Dataset extract Block Start

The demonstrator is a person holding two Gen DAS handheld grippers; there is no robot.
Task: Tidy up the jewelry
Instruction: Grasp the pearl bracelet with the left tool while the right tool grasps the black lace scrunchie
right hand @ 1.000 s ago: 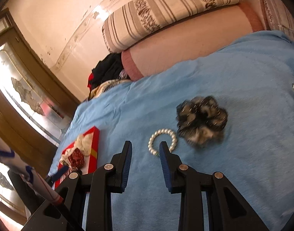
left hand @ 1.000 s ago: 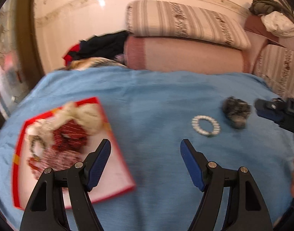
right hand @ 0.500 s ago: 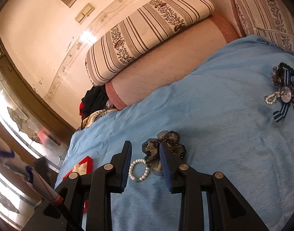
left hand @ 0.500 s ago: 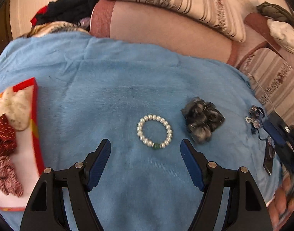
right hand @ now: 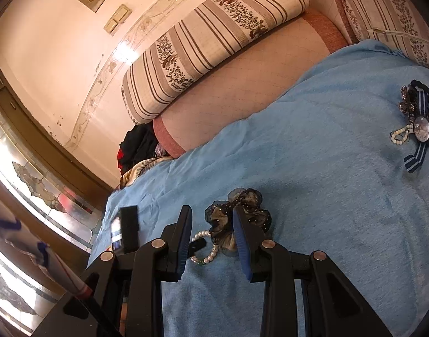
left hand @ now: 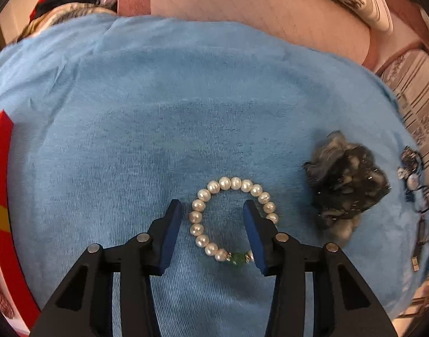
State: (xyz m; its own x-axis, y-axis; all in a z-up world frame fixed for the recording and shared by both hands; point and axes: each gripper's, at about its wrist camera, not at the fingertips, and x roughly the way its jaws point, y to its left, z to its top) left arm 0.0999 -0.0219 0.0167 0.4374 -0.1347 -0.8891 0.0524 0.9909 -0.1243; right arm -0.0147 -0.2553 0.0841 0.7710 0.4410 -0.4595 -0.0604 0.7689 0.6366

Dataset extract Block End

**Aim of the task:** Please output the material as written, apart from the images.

**Task solution:**
The demonstrator is a person holding two Gen DAS handheld grippers; there is no robot.
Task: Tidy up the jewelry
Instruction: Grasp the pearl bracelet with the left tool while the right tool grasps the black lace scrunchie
right hand @ 1.000 s ago: 
left hand @ 1.000 s ago: 
right hand @ 0.500 s ago: 
left hand @ 0.500 s ago: 
right hand @ now: 
left hand @ now: 
State: (xyz m; its own x-axis, y-axis; all in a z-up world frame fixed for the recording and shared by both hands; point and axes: each gripper's, at about its wrist camera, not at the fingertips, and x roughly the way its jaws point, y to its left, z to its top) left arm 0.0999 -0.0219 0.0167 0.4374 -0.1347 -0.8891 0.0524 0.9909 -0.1243; right arm -0.0147 -0.2553 0.0841 0.7710 0.4410 -0.4595 -0.0604 0.7689 0.6366

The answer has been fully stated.